L’organisation environnementale affirme que des milliards de dollars d’or sont encore extraits clandestinement dans la forêt amazonienne grâce à des systèmes de fraude permettant de masquer l’origine illégale du métal précieux.
Dès son retour au pouvoir en 2023, Lula avait promis d’éradiquer l’orpaillage illégal sur les terres indigènes et dans les zones protégées, après plusieurs années d’expansion de cette activité sous la présidence de Jair Bolsonaro. Les autorités brésiliennes avaient notamment saisi un record de 447 kilos d’or illégal l’an dernier.
Mais la hausse historique des prix de l’or, alimentée par les tensions géopolitiques mondiales, semble avoir renforcé l’attractivité de ce commerce clandestin. Selon Greenpeace, les réseaux miniers se sont adaptés aux contrôles en utilisant des « permis fantômes » délivrés dans des régions où aucune activité minière réelle n’existe.

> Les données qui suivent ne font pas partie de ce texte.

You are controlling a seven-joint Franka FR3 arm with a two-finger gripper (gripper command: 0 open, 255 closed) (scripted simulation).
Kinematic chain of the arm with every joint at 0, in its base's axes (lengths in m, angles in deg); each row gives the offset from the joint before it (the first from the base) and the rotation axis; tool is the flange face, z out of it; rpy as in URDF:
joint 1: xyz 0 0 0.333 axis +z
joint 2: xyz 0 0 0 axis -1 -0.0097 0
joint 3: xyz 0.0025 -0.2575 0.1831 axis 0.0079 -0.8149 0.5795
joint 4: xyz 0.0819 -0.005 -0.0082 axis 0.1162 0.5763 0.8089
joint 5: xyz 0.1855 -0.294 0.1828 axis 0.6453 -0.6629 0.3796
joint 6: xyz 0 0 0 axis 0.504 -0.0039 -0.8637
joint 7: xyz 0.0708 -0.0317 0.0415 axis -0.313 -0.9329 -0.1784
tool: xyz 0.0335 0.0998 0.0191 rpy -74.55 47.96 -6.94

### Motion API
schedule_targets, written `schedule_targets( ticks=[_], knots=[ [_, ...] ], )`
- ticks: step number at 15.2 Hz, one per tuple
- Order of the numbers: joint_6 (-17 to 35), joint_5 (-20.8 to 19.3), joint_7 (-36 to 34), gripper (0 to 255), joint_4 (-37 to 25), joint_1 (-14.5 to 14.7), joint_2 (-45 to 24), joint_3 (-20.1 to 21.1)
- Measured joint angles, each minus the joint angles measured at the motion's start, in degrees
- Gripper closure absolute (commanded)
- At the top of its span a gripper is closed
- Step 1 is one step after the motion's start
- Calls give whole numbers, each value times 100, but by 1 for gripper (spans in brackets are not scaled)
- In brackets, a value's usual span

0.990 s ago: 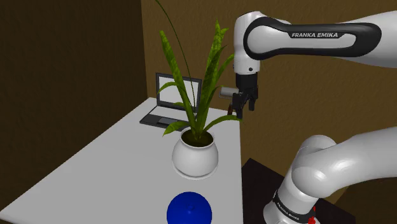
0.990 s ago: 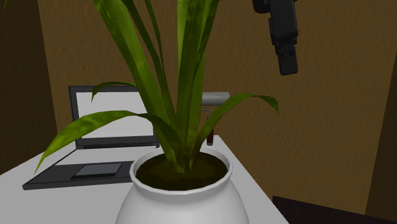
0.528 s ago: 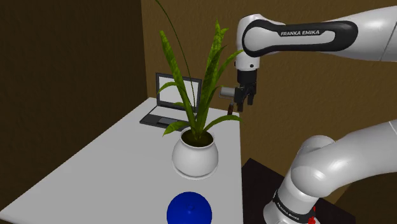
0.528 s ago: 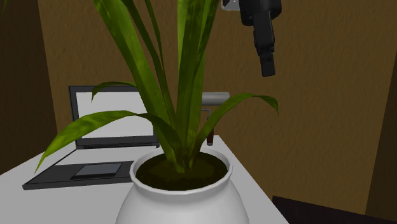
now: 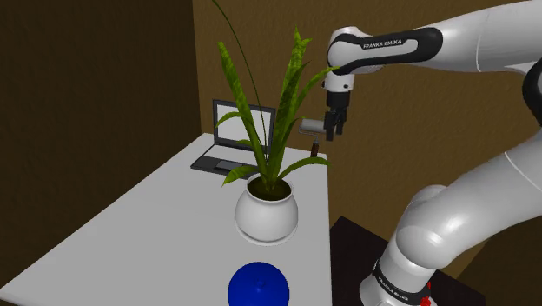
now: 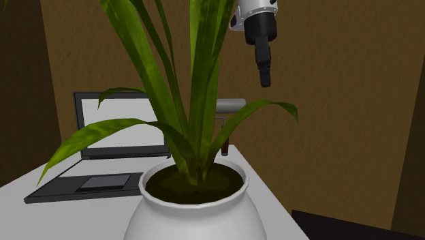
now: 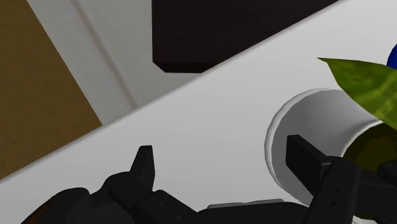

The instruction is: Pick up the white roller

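Overhead, claw [image 5: 331, 136] spread above white table [image 5: 139, 217]; brown walls [image 6: 340, 102], laptop [image 6: 102, 183] behind.

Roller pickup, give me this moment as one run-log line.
pre-grasp | gripper open, near roller | roller not held, standing behind plant

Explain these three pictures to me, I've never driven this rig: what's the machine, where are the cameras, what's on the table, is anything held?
The machine is a white arm ending in a black two-finger gripper. One camera looks down from beside its base, another sits low near the potted plant, a third rides on the hand. On the white table stand the plant, an open laptop, a blue ball and the roller, drawn grey, upright by the wall. The gripper hangs close to it, slightly higher, fingers apart, holding nothing.
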Motion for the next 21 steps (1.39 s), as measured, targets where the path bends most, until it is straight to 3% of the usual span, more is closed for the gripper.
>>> schedule_targets(
  ticks=[7, 13, 15, 21],
  knots=[
    [285, 327, 1407, 0, -1197, -5, -1405, -813],
    [250, 1060, 2676, 0, -2542, -185, -2861, -1307],
    [187, 1355, 3078, 0, -3015, -333, -3363, -1392],
    [-458, 2345, 4132, 0, -5165, -1172, -5178, -1379]
  ],
)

L’organisation a étudié 187 zones forestières disposant de permis d’exploitation accordés par l’Agence nationale des mines du Brésil (ANM), à proximité de territoires indigènes et de réserves protégées. D’après l’enquête, 98 de ces zones ne présentaient aucun signe d’activité minière, suggérant que les autorisations serviraient uniquement à blanchir de l’or extrait illégalement ailleurs en Amazonie.
Les images aériennes captées par Greenpeace dans la municipalité d’Itaituba montrent d’importantes zones déforestées et creusées par les chercheurs d’or, au cœur de l’Amazonie brésilienne.
Des responsables indigènes, notamment des représentants du peuple Kayapo, ont dénoncé les conséquences environnementales et humaines de cette activité illégale, qui provoque pollution des rivières, destruction de la forêt et violences dans certaines régions isolées.
Greenpeace critique également le gouvernement brésilien, estimant que les efforts actuels restent insuffisants face à l’ampleur du phénomène et à la capacité des réseaux clandestins à contourner les contrôles officiels.